The permadeath mechanic is also a big part of the game’s cooperative nature. There’s no shared progress across lives, no leaderboard or achievement system. The screen simply goes black and you’re kicked back to the start screen to try again, with no knowledge of how your children are doing now that you’re gone. Other games make everything about the player, but One Hour One Life strips away that self-importance.

Since each game lasts only an hour at most and players can’t carry over any achievements, there’s no real incentive to pursue selfish goals. Death takes us all in the end, and when it does, everything we do will effectively be wiped away. So almost all the players I’ve encountered have found a different purpose: collective achievement!

Building Together

Without selfish goals to pursue, the only thing left is to help others. You might not be able to do great things in an hour, but you can raise a family or create a foundation for others to build on. 60 minutes later, you can look back on your small seed and trust that it will grow into something much bigger.

The individual struggle, then, is to find some satisfying way to contribute. Many players end up specializing in a skill, whether it’s rearing children, making clothing, or harvesting carrots. If a village has enough people working together on these tasks, it can last for dozens of generations (the current record for longest generational line is 31 players long!).

An old woman standing next to a bunch of player graves saying “so many graves”

The game has PvP, so naturally there are griefers, but even that classic video game problem has a collective solution; villages have started assigning people as guards to kill griefers, creating an entirely new power dynamic centered around violence and law enforcement. And with the permadeath and aging, griefers might think twice about attacking a guarded village — after all, they’ll have to go through their childhood years all over again before they can continue their rampage.

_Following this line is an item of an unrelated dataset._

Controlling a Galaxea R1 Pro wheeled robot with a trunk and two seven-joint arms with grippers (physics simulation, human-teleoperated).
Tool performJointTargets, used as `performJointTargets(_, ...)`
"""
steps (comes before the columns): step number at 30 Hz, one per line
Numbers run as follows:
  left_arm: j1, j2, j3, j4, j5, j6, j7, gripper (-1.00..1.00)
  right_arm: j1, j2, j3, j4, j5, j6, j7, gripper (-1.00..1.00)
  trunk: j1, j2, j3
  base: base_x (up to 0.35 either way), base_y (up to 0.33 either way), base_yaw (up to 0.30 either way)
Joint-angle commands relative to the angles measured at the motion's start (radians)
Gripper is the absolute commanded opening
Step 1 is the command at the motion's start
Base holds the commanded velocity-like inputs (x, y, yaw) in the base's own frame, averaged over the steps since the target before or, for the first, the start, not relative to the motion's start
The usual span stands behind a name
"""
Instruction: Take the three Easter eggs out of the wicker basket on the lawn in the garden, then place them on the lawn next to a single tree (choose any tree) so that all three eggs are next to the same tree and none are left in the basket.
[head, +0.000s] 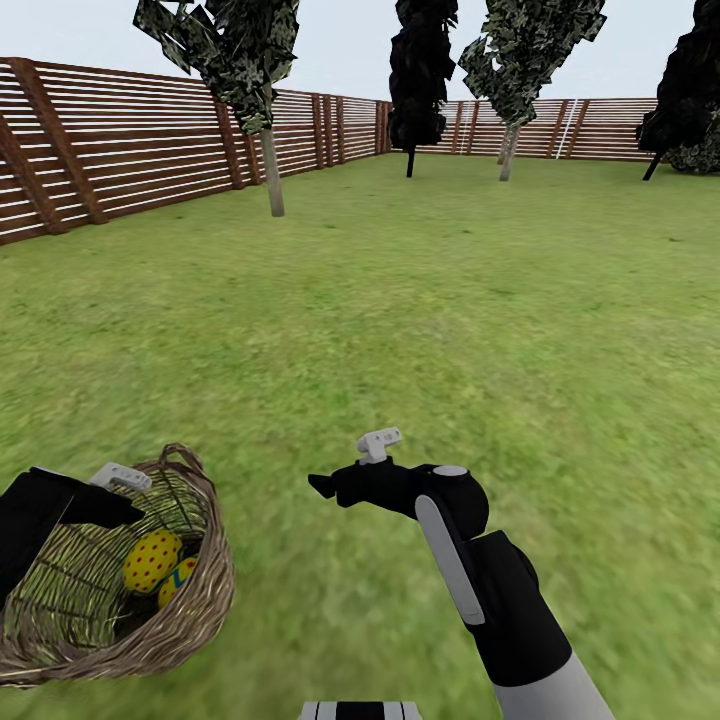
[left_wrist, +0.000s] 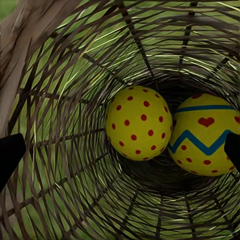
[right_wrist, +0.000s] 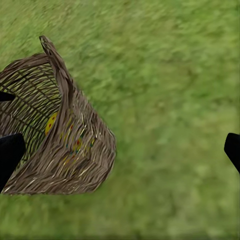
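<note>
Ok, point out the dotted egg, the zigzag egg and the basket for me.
dotted egg (left_wrist: 139, 123): left wrist view, middle of its spotted side.
zigzag egg (left_wrist: 205, 134): left wrist view, on the shell by the blue zigzag.
basket (head: 205, 585): head view, outer woven wall.

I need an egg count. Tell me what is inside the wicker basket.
Two Easter eggs lie at the bottom of the wicker basket, with the left gripper reaching in. A third may be hidden.
</note>
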Motion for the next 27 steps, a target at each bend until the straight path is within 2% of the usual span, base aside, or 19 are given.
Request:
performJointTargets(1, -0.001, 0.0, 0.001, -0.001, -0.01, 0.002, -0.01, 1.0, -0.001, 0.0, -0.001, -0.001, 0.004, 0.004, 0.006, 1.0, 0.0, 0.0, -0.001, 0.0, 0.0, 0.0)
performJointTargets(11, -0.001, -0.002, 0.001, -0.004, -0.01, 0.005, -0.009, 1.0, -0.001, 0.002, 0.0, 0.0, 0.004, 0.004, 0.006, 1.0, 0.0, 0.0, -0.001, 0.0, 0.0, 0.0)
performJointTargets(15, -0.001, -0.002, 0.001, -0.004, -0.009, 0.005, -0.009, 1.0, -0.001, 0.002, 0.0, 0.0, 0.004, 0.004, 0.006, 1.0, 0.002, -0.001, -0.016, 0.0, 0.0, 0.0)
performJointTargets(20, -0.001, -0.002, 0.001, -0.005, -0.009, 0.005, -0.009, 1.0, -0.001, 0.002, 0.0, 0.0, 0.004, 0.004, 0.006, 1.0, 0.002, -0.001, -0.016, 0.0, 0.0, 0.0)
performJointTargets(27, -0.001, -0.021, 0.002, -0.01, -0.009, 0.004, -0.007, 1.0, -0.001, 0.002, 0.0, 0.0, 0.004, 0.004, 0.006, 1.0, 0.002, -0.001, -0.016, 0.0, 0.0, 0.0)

When all of these social dynamics and game mechanics come together, One Hour One Life provides an experience unlike any other game. It takes advantage of basic human social dynamics, our tendency to want to help and be helped by others, and convinces players to work for the greater good. Rarely has a game given me the sense of pride I got from rearing two children who grew up to be successful farmers, or the sense of gratitude that I felt when my brother fed me after our mother abandoned us.

One Hour One Life is full of stories like these, but the one that had the biggest impact on me was the first time I lived to age 60. I was a member of a large, successful village, raised alongside a half dozen other children in a small nursery. When I came of age I became a carrot farmer, eventually taking over the farm into my old age. But eventually we realized there were no more childbearing women left in the village, meaning we wouldn’t spawn any new children. Our once thriving village was about to die. Now the elder of the village, I made the decision to bulk up our carrot and clothing stockpiles so we could at least leave something for passers-by and die with dignity. But then, as I reached 59 years old, a woman and her daughter appeared from the wild, looking for food and shelter. I rushed over to them, the whole village there to welcome them. In my final few seconds, all I had time to say was “you are our future.”

You Died. Age: 60 years. Cause: Old age.